Exercise aim:
Return exactly the span of lines in the following data that opens with the line containing "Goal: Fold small" and closes with the line containing "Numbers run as". Include nothing else.

Given data:
━━━━
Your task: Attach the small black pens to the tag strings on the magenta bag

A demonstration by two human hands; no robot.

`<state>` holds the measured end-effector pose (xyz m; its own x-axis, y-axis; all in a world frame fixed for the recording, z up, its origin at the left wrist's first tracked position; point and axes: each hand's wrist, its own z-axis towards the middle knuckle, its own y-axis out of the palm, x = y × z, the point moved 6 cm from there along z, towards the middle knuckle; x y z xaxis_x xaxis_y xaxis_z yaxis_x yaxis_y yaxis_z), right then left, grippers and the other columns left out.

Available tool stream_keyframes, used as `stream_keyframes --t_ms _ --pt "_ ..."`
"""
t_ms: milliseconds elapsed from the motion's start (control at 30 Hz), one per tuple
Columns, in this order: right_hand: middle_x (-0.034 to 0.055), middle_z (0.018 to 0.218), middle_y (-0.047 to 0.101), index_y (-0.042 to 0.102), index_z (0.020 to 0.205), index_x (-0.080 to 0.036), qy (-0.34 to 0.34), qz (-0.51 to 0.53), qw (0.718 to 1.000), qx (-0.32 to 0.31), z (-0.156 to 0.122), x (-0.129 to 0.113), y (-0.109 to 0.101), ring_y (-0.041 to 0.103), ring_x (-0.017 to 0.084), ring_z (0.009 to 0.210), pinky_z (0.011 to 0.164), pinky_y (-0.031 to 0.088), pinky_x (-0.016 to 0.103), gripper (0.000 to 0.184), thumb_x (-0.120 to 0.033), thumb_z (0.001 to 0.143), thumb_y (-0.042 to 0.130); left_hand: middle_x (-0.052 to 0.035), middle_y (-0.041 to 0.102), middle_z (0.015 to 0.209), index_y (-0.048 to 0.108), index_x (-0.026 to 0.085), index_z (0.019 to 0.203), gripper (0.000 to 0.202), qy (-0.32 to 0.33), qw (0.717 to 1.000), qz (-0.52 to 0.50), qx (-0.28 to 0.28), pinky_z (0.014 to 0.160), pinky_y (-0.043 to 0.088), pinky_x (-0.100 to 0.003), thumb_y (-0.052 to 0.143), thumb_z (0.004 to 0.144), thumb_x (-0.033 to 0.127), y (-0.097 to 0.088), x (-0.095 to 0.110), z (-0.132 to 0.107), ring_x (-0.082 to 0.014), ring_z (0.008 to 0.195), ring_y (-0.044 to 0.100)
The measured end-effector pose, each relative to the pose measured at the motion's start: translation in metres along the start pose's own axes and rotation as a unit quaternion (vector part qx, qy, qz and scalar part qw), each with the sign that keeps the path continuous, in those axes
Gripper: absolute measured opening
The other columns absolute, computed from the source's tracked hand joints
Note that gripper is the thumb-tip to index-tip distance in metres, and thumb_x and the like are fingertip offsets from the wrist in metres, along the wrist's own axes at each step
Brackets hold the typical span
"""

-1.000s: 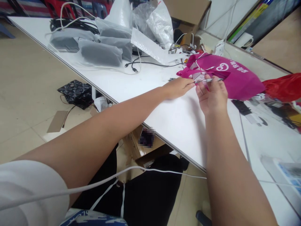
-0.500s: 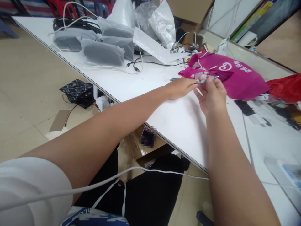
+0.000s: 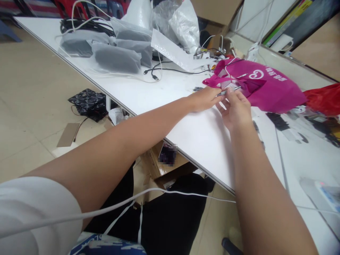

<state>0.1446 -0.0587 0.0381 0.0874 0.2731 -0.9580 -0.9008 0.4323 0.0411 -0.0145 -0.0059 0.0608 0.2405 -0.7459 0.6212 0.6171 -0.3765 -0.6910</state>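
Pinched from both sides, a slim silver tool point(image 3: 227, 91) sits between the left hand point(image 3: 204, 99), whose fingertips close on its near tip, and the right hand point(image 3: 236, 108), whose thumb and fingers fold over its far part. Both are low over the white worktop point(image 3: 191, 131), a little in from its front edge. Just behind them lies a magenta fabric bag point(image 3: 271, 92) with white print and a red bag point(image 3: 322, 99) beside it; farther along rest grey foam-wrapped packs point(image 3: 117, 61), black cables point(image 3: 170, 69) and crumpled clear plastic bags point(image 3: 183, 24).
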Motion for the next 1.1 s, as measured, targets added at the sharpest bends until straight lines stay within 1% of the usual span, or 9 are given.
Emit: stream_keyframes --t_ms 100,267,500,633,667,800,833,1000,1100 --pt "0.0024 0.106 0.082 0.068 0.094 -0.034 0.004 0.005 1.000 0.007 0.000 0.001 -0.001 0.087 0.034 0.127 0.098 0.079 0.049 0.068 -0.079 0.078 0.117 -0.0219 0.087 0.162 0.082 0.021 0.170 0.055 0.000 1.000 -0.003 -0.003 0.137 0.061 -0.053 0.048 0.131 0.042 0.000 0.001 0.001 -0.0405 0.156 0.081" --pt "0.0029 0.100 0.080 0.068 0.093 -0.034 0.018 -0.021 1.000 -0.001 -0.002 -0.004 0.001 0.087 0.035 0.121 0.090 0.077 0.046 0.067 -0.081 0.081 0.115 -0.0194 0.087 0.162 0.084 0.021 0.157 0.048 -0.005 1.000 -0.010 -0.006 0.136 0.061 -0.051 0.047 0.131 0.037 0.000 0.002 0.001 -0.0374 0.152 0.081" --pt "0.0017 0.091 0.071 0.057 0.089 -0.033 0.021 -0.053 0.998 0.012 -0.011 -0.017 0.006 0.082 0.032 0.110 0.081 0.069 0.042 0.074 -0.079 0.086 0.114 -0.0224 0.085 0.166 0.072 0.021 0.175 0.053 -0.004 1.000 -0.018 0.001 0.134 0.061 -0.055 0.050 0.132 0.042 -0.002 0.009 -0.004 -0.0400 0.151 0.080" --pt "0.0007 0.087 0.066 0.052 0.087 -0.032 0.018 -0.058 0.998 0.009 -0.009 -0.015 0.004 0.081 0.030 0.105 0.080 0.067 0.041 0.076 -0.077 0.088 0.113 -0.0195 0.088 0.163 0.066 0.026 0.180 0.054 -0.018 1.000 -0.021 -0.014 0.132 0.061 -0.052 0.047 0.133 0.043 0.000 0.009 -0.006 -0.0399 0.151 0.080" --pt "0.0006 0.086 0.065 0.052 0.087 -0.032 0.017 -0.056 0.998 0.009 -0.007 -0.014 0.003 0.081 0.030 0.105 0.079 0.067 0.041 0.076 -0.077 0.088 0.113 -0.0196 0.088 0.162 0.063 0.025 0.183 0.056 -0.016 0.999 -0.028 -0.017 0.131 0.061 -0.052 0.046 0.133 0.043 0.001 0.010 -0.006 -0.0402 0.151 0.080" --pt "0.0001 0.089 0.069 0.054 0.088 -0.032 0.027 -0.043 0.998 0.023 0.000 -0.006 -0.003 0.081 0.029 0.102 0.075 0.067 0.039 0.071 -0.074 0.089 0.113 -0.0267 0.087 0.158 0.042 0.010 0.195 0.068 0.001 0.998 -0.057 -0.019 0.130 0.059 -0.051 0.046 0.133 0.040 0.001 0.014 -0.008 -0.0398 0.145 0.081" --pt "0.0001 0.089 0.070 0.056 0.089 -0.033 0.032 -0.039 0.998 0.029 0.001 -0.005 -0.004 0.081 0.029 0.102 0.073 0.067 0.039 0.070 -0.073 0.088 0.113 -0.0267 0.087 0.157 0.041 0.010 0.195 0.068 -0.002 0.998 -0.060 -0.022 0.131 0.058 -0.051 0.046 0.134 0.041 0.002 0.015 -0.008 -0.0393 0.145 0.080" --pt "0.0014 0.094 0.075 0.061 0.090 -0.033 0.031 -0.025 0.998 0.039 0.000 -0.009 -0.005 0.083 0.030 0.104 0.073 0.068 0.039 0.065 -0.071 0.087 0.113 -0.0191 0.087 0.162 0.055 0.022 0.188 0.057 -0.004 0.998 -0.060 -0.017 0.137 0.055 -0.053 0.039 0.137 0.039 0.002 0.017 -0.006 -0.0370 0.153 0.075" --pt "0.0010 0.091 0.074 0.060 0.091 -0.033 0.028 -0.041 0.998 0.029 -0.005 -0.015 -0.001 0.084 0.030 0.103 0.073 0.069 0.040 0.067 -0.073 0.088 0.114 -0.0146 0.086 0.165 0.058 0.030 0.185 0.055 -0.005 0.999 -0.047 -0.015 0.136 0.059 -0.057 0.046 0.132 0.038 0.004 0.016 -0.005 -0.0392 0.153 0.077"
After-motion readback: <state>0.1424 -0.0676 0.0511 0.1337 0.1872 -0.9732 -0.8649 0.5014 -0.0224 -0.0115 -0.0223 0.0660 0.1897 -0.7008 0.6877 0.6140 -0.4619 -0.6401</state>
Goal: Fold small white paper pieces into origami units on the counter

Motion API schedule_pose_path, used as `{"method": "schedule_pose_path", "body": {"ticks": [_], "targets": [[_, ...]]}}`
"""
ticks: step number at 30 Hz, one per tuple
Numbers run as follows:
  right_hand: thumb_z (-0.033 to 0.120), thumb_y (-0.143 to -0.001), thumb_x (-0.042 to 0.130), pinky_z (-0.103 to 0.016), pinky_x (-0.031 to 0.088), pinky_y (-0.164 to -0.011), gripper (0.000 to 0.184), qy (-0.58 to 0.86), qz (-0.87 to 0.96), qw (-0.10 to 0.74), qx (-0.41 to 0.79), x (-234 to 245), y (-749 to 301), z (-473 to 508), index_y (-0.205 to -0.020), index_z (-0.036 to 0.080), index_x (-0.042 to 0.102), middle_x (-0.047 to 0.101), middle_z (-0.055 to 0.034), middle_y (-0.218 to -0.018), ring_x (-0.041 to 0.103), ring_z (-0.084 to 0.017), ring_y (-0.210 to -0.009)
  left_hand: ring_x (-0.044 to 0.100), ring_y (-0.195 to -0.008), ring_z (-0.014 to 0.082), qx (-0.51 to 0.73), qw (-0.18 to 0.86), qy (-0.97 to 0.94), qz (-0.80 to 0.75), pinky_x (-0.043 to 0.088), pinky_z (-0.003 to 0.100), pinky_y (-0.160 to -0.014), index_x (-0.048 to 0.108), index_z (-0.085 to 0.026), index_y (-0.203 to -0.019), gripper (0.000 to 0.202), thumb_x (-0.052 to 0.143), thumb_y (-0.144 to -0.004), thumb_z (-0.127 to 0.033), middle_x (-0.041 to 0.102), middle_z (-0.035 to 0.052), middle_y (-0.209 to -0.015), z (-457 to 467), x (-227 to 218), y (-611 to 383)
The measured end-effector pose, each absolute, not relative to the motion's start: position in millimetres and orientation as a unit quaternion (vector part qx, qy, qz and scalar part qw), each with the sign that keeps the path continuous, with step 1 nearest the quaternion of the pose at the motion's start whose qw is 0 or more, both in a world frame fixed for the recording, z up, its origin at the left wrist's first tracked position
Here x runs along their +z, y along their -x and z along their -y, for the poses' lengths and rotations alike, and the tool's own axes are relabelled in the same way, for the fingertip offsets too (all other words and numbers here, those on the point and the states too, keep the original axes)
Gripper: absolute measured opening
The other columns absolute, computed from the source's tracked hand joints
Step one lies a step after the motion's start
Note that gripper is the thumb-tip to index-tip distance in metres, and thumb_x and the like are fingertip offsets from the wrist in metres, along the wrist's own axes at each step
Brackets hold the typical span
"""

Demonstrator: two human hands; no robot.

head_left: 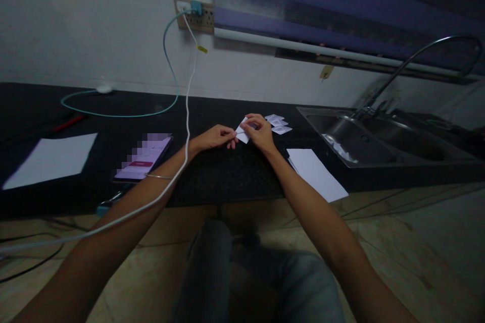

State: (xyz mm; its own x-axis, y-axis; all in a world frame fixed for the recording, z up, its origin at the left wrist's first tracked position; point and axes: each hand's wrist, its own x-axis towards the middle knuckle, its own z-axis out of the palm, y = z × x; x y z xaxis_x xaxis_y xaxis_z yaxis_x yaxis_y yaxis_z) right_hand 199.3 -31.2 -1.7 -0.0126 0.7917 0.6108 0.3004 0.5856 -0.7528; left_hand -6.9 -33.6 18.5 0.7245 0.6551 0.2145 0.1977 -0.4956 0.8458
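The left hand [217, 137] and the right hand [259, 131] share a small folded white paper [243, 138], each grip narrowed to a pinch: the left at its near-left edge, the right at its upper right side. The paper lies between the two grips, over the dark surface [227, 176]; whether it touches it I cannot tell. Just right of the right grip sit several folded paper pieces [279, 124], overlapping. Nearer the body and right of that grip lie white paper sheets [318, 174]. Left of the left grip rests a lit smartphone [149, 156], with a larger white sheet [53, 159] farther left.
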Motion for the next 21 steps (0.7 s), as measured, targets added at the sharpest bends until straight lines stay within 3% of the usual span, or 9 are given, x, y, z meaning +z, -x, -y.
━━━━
Written reply:
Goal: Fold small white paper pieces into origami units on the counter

Motion API schedule_pose_path, used as `{"method": "schedule_pose_path", "body": {"ticks": [_], "targets": [[_, ...]]}}`
"""
ticks: step number at 30 Hz, one per tuple
Numbers run as follows:

Now the exercise is finished.